Copy the lines exactly as they appear, starting with the first line of the records and ending with the line that contains "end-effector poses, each".

────

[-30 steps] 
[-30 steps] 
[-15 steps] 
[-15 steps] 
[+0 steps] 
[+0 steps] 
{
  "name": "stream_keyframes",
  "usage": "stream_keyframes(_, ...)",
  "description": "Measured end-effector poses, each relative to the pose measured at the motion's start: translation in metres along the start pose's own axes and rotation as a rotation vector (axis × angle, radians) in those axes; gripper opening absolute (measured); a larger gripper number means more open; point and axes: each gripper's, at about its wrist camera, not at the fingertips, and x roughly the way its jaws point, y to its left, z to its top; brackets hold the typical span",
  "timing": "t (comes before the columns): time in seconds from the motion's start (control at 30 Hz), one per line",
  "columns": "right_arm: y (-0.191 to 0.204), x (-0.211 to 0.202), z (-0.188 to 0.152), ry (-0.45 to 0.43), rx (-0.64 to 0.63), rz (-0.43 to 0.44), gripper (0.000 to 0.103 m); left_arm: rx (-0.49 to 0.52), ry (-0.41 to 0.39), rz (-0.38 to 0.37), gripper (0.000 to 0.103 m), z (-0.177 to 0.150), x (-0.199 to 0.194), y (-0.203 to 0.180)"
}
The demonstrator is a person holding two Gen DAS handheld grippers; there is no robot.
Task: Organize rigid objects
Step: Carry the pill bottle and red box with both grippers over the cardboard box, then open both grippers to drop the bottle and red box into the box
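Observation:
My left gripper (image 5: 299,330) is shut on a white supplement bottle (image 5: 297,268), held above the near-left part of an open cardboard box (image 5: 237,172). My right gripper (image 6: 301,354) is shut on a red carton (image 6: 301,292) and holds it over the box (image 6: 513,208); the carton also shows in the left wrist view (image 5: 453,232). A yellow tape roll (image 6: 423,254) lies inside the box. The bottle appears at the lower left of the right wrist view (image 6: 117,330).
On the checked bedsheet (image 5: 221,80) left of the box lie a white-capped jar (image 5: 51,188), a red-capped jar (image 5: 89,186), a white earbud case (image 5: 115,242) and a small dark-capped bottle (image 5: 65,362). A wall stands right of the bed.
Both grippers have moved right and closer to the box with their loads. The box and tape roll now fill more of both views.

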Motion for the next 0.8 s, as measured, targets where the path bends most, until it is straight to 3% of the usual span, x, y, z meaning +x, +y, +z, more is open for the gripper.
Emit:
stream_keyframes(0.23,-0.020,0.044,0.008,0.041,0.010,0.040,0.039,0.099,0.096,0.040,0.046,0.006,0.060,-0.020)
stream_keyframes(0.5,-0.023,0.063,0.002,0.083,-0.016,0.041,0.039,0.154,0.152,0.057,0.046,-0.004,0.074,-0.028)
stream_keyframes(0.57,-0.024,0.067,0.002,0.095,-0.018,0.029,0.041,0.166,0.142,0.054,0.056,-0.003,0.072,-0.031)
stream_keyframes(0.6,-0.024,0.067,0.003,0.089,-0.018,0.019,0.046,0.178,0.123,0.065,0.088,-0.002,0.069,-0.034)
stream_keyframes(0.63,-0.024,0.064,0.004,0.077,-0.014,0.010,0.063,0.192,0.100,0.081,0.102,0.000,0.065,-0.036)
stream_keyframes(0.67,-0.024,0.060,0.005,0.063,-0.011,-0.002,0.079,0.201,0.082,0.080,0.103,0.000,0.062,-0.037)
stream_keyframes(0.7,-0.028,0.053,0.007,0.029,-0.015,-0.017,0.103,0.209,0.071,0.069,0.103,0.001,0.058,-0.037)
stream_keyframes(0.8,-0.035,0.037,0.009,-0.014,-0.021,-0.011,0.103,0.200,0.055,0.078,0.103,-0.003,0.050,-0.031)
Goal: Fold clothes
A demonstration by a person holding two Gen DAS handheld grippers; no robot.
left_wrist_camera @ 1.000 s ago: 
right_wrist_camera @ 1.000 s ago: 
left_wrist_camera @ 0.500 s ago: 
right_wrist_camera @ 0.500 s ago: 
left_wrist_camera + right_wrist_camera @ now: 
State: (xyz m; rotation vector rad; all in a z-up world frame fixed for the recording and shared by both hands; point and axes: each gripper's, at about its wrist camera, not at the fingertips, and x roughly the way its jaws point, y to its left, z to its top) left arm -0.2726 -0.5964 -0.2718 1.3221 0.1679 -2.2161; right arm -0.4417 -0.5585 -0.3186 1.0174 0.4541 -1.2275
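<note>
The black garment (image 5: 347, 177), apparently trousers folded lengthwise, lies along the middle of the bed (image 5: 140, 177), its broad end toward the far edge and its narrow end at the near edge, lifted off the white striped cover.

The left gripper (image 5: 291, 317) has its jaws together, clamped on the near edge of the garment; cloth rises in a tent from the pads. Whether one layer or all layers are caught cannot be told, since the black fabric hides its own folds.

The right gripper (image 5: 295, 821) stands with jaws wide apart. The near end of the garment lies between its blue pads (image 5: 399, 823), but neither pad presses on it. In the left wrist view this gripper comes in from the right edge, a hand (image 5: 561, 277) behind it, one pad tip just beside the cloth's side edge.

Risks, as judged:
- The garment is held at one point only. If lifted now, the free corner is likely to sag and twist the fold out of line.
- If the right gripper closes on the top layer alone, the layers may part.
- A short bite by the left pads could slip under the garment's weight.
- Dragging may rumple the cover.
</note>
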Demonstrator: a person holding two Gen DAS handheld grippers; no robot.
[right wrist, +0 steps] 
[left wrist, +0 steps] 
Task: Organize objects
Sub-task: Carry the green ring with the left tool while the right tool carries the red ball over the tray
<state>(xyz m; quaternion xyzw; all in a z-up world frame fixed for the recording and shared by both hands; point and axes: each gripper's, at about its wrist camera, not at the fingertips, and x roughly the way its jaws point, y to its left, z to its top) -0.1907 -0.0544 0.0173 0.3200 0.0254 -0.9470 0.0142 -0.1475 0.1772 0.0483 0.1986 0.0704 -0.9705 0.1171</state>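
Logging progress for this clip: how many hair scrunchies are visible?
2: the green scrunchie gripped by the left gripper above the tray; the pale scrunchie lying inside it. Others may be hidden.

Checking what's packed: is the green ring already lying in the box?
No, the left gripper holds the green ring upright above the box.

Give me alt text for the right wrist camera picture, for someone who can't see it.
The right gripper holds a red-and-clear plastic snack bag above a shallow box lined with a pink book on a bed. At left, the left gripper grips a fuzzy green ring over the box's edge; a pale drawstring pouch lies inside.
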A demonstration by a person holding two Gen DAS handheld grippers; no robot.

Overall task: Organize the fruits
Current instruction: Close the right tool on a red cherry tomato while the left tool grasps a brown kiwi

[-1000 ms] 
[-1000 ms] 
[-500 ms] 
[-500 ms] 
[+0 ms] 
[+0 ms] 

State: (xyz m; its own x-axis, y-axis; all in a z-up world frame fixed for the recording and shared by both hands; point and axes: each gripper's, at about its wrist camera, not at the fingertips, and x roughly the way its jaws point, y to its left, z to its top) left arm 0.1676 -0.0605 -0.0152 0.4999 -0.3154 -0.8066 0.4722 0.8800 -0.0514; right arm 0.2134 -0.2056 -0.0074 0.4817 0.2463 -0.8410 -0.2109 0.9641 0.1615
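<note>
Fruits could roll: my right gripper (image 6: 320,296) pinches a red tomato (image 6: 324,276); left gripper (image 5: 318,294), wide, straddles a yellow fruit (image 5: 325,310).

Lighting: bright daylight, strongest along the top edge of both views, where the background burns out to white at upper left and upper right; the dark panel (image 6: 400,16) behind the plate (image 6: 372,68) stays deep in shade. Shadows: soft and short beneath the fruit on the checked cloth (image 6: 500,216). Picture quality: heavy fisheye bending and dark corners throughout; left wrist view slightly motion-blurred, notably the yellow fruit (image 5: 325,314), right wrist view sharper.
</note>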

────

**OUTPUT FOR THIS TASK:**
[-30 steps] 
[-30 steps] 
[-15 steps] 
[-15 steps] 
[+0 steps] 
[+0 steps] 
{
  "name": "stream_keyframes",
  "usage": "stream_keyframes(_, ...)",
  "description": "Measured end-effector poses, each relative to the pose measured at the motion's start: translation in metres along the start pose's own axes and rotation as a rotation vector (axis × angle, radians) in those axes; gripper opening absolute (measured); a larger gripper number means more open; point and axes: each gripper's, at about its wrist camera, not at the fingertips, and x roughly the way its jaws point, y to its left, z to its top; brackets hold the typical span",

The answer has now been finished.